Whether she's in Guyana or abroad, Cameron's work with HIV-positive women is multi-faceted. She recognizes that stigma and discrimination are widespread in her country for HIV-positive women, who make up more than half of the population, age 15 and up, living with HIV, according to a 2009 UNAIDS estimate. Stigma often hinders women from disclosing their status to their husband and to access services, making mother to child transmissions more likely. And, that stigma feeds into many more challenges. More than access to services, including medication, malnutrition is another obstacle for HIV-positive women in Guyana.
“In order to take medication, you have to eat well, but since many women don't have enough food, they don't pick up their medication, said Cameron, who works to provide nutritional snacks to them. A joint programme by the YWCA Guyana and the Sunshine Project offers transportation, food, medication, education and training under one roof.
Cameron has also become one of 15 certified Expert Patient Trainers in Guyana. In cooperation with the Pan American Health Organization (PAHO) and upon request by the United Nations, she now trains nurses and other healthcare workers on HIV prevention and how to better respond to the needs of women living with HIV and AIDS. In her courses “Blended Learning for AIDS, she educates through online training, even reaching participants beyond the borders of Guyana, such as a group from Thailand next week.

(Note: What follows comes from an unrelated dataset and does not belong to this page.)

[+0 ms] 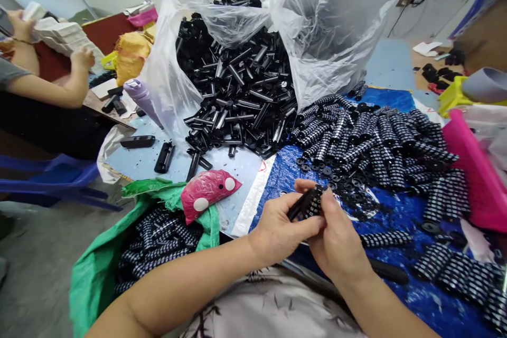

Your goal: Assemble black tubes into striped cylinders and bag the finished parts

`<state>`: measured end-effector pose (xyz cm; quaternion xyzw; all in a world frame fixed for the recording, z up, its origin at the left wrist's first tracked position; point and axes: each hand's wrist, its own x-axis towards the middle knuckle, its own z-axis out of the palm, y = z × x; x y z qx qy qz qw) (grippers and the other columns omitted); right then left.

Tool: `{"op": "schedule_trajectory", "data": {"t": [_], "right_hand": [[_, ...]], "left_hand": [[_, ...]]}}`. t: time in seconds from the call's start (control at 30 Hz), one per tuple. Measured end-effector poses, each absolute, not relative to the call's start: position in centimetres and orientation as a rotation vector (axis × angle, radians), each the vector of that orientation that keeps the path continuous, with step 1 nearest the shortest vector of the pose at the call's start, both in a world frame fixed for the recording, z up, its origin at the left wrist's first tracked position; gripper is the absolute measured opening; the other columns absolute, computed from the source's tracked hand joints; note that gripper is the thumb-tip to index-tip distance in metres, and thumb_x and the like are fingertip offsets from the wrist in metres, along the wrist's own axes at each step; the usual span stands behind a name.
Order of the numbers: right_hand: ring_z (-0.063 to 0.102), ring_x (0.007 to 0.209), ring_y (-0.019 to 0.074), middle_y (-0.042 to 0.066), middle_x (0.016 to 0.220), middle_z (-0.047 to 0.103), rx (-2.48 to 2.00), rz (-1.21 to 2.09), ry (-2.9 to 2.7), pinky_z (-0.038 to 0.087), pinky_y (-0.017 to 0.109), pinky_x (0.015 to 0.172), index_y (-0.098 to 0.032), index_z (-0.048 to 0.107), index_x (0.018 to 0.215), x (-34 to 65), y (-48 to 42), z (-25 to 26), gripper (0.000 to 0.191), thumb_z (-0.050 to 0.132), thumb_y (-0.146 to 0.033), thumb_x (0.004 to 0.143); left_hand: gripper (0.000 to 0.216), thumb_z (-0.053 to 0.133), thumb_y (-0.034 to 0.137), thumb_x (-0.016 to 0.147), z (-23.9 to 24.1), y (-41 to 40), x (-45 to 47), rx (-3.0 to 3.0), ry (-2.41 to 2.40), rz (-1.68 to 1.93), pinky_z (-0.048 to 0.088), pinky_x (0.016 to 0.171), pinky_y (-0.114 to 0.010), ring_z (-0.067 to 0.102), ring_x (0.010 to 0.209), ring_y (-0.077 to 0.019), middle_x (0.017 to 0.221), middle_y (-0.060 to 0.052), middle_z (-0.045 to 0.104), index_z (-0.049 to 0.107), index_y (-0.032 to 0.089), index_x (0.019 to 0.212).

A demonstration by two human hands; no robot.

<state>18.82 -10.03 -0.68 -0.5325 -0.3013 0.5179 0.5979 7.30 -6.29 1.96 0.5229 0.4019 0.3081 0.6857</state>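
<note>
My left hand [279, 229] and my right hand [336, 237] meet in front of my body, both closed. A black-and-white dotted roller [314, 207] is between their fingers, partly hidden. In my left hand, against the roller, is a slim black plastic piece [300, 206]. Just beyond my fingers lie loose small black rings [352, 190]. A large heap of similar dotted rollers [368, 137] is behind them, and one roller [386, 238] lies by my right wrist. Near my right forearm rests a long dark handle-like object [388, 271].
A clear plastic bag [325, 63] spills black plastic tubes [237, 95] across the table. On the left, a green sack [91, 274] holds dotted rollers beside a pink packet [208, 194]. A pink basket [475, 169] stands right. Another person's arms [59, 84] are at far left.
</note>
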Motion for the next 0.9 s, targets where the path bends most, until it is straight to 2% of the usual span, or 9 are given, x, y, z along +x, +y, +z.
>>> {"op": "schedule_trajectory", "data": {"t": [0.03,0.1,0.17,0.2,0.3,0.47,0.6,0.73,0.9], "right_hand": [[0.056,0.132,0.0304,0.013,0.143,0.057,-1.254,1.096,-0.877,0.054,0.044,0.1,-0.024,0.053,0.138,19.2,-10.1,-1.0,0.063,0.052,-0.067,0.092],[0.034,0.148,0.0357,0.014,0.161,0.034,-1.284,0.784,-1.282,0.045,0.051,0.111,-0.026,0.032,0.155,20.3,-10.5,-1.6,0.093,0.07,-0.066,0.08],[0.022,0.153,0.0388,0.014,0.168,0.018,-1.273,0.48,-1.634,0.037,0.059,0.117,-0.029,0.017,0.161,21.5,-11.0,-1.9,0.113,0.082,-0.057,0.073],[0.023,0.152,0.0387,0.014,0.167,0.019,-1.253,0.378,-1.752,0.035,0.061,0.117,-0.029,0.016,0.161,22.0,-11.2,-2.0,0.113,0.084,-0.05,0.073],[0.041,0.145,0.0346,0.016,0.157,0.041,-1.212,0.232,-1.847,0.04,0.058,0.116,-0.026,0.022,0.16,22.5,-11.6,-1.8,0.102,0.082,-0.036,0.079],[0.052,0.136,0.0371,0.019,0.15,0.049,-1.206,0.147,-1.86,0.049,0.059,0.109,-0.023,0.023,0.16,21.7,-12.0,-1.1,0.103,0.083,-0.039,0.077],[0.051,0.136,0.0364,0.021,0.152,0.047,-1.175,0.015,-1.9,0.051,0.056,0.107,-0.019,0.023,0.16,21.3,-12.1,-1.0,0.101,0.082,-0.033,0.078],[0.052,0.136,0.036,0.021,0.151,0.049,-1.205,-0.04,-1.913,0.051,0.054,0.108,-0.019,0.025,0.16,21.5,-12.2,-1.2,0.1,0.082,-0.032,0.078],[0.052,0.136,0.036,0.019,0.151,0.049,-1.246,0.012,-1.916,0.05,0.056,0.108,-0.022,0.027,0.159,21.7,-12.6,-1.5,0.096,0.08,-0.038,0.081]], "left_hand": [[0.027,0.079,0.037,0.074,2.0,-6.1,7.1,1.162,0.904,0.689,0.036,0.062,-0.025,0.043,0.066,-0.0111,0.071,0.002,0.053,0.065,0.015,0.078],[0.029,0.08,0.039,0.074,2.3,-5.8,6.4,1.108,0.887,0.67,0.037,0.063,-0.026,0.044,0.065,-0.011,0.071,0.002,0.054,0.066,0.014,0.08],[0.031,0.081,0.041,0.073,2.6,-5.6,5.6,1.05,0.858,0.631,0.039,0.064,-0.026,0.046,0.065,-0.011,0.072,0.002,0.056,0.068,0.015,0.084],[0.033,0.082,0.042,0.073,2.7,-5.5,5.3,1.043,0.85,0.606,0.038,0.063,-0.026,0.045,0.064,-0.0107,0.072,0.002,0.056,0.067,0.015,0.084],[0.039,0.081,0.049,0.073,2.6,-5.5,5.0,1.072,0.867,0.579,0.034,0.057,-0.025,0.042,0.059,-0.0092,0.067,0.003,0.052,0.066,0.015,0.082],[0.057,0.051,0.073,0.087,2.3,-6.1,5.8,1.027,0.996,0.699,0.03,0.051,-0.026,0.038,0.053,-0.0095,0.064,0.004,0.049,0.062,0.017,0.084],[0.053,0.065,0.067,0.083,2.5,-6.6,6.3,0.979,0.937,0.769,0.039,0.064,-0.025,0.043,0.066,-0.0104,0.07,0.002,0.052,0.061,0.015,0.074],[0.043,0.082,0.053,0.074,2.7,-6.4,6.0,0.715,0.807,0.708,0.045,0.075,-0.025,0.056,0.074,-0.0115,0.079,-0.001,0.065,0.073,0.014,0.09],[0.048,0.093,0.039,0.06,2.6,-5.4,4.9,0.548,0.791,0.457,0.05,0.07,-0.028,0.066,0.071,-0.0151,0.083,-0.005,0.072,0.075,0.015,0.097]]}}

Much more needs to be done, though, according to Cameron. “Funding is the biggest challenge for us, she said. “We need to get the government more involved.
At the moment, she is looking for resources to buy sewing machines. Her next step will be to teach HIV-positive women how to sew, to improve their economic opportunities and give them access to the market — nearby hospitals that buy sheets and pillowcases.

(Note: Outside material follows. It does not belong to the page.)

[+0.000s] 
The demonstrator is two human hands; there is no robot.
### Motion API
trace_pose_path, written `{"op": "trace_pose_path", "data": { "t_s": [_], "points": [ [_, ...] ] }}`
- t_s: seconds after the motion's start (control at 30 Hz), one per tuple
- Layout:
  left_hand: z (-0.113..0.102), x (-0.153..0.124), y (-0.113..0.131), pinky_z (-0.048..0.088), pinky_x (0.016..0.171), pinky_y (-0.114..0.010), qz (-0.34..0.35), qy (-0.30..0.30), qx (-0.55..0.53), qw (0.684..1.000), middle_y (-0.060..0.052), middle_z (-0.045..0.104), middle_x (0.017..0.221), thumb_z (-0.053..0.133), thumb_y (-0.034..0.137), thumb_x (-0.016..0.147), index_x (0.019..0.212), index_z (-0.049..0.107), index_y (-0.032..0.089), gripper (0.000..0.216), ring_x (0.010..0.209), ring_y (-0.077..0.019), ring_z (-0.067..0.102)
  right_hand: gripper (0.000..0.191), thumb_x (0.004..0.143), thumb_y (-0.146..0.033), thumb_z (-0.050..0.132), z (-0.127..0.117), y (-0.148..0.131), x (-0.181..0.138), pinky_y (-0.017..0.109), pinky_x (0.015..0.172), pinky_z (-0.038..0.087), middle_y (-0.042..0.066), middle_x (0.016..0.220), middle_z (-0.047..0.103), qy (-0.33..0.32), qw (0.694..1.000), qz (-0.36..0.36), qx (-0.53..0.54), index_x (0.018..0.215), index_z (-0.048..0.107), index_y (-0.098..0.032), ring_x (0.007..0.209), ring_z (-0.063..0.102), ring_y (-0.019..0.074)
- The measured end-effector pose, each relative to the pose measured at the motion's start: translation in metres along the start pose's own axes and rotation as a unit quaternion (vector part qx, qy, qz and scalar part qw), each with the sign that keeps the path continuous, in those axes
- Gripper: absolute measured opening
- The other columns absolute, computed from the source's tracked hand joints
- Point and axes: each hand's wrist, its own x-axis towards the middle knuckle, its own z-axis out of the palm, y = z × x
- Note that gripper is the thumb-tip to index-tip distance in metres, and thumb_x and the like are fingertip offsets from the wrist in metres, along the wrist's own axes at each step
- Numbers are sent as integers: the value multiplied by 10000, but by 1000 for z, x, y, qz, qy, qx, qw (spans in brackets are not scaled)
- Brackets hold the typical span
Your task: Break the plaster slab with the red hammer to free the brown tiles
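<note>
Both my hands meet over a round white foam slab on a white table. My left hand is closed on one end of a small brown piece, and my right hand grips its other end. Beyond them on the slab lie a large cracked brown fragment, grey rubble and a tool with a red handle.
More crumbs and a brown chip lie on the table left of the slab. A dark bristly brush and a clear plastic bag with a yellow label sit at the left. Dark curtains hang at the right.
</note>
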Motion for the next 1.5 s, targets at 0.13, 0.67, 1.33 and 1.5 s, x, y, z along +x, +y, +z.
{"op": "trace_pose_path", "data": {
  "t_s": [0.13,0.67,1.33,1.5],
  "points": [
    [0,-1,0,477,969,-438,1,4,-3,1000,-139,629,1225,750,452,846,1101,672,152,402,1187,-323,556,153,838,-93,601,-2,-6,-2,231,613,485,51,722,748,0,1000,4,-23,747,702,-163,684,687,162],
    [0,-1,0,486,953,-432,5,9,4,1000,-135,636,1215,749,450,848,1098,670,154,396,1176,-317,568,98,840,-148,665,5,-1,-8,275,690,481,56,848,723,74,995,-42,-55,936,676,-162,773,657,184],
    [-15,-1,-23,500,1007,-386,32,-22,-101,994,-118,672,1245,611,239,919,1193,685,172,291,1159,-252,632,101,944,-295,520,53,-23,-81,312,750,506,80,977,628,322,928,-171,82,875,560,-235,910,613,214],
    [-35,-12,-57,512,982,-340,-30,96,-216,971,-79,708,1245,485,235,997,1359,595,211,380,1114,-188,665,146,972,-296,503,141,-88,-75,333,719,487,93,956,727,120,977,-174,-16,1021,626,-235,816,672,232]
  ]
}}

While she looks to the government for more support, it is at home where she finds the drive she needs to push forward. A mother of seven children, Cameron gets her energy from her family. “My 12-year-old son said, ‘If you die I have to die, too.' So I have to live, so he can live.
UN Women conducted this interview at the YWCA World Conference and International Women's Summit in Zurich, Switzerland. At the event, UN Women Executive Director Michelle Bachelet was a speaker at the opening session.